Fazer som ou ruído musical é coisa de mamífero, ave e passarinho. Alguns instrumentos são antigos, raros ou surpreendentemente simples. Os aborígenes australianos tocam uma enorme corneta chamada de didgeridoo, De som grave e alto, esta vuvuzela de metro é feita de eucalipto, bambu e até de PVC. A ocarina é pré-histórica; uma pequena flauta oval, de porcelana, barro, madeira ou pedra e é tocada por bolivianos, peruanos e veganos em feiras de artesanato. O nordestino gosta da flauta de pife e da rabeca (violino popular, de origem árabe, que faz som quando tocado com arco sobre três ou quatro cordas). Feito de taboca como as flautas dos índios, o pife ou pífano é soprado pelos sertanejos no carnaval, festa católica, forró etc. A viola de cocho é coisa do pantanal, uma tábua sem buraco com cordas, de som agradável, mostrada ao mundo por Helena Meirelles e Almir Sater.
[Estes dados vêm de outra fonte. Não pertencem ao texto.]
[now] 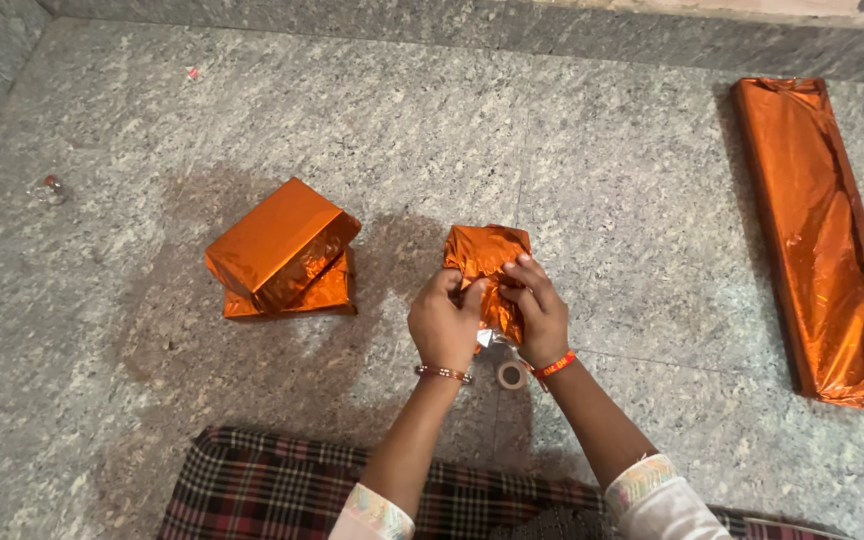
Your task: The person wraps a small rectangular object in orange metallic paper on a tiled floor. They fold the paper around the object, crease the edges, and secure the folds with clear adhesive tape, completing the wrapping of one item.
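While both hands (492, 315) pinch, foil parcel (485, 255) sits between.

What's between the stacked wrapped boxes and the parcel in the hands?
Only bare speckled stone floor in the head view. The stacked orange boxes sit apart from the foil parcel that the left hand and right hand grip.

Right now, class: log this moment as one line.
left hand: holds parcel | right hand: holds parcel | tape: on floor | two wrapped boxes: stacked
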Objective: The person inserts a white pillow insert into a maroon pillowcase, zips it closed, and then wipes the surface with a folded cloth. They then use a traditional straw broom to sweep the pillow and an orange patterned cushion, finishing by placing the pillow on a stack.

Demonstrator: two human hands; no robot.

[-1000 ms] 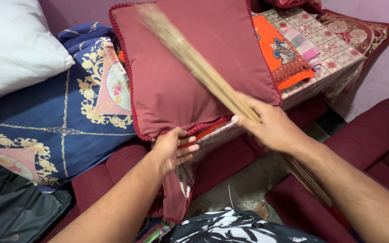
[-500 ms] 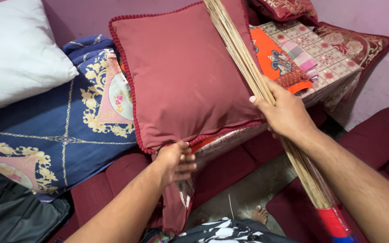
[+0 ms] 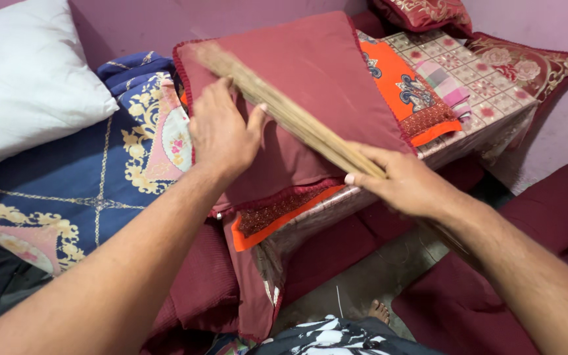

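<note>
Right hand (image 3: 407, 186) gripping a stick broom (image 3: 284, 112), laid across a maroon cushion (image 3: 336, 85); left hand (image 3: 221, 135) spread flat, pressing the cushion beside it.

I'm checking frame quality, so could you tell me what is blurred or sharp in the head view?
Head view: the broom is motion-smeared, worst at its far tip; the cushion, left hand and right hand are fairly sharp; lighting is soft and even, without glare.

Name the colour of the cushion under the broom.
Dusty maroon-red cushion, with a darker red trimmed edge; head view.
</note>
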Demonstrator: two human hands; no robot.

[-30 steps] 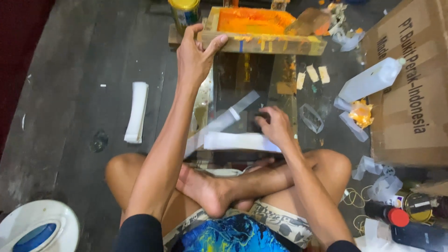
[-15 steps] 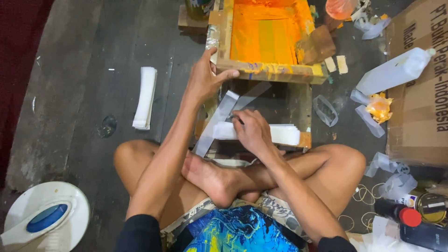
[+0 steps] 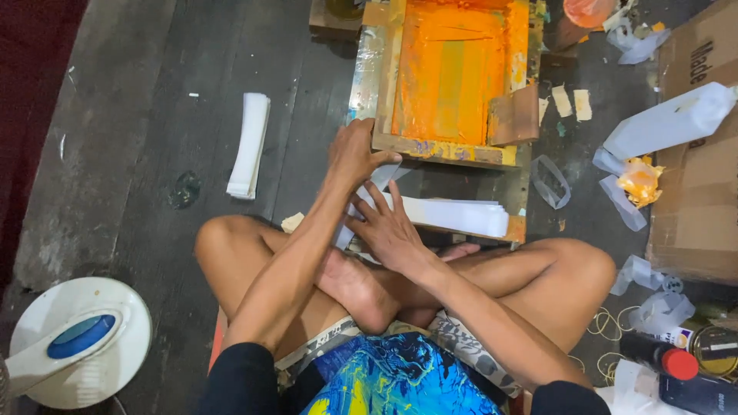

Para fazer o didgeridoo, nativos costumam usar um tronco comido de cupim. Com mais de um metro e diâmetro entre 4 e 5 cm, tem bocal de cera de abelha ou borracha, conforme o som que se pretende. O pife ou pífano foi criado por nordestinos indígenas, copiando as flautas europeias. Outros nomes do pife são taboca e pífaro. Taboca é o nome tupi do bambu Guadua weberbaueri. A viola de cocho de 6, 8 e até 12 cordas, tornou a Dama da viola pantaneira, Helena Meirelles, em 1993 pela revista Guitar Player, entre as cem melhores instrumentistas do mundo, aplaudida pelo compositor/guitarrista Eric Clapton. O teremin emite sons sem ser tocado, basta se aproximar do instrumento. Foi inventado pelo russo Léon Theremin em 1919. Completamente eletrônico, tem duas antenas de metal que percebem a proximidade das mãos do artista (músico ou não). Os movimentos produzem sons, que estão em alguns clássicos do Led Zeppelin a Rita Lee, nas trilhas de ficção científica e até em filmes de terror.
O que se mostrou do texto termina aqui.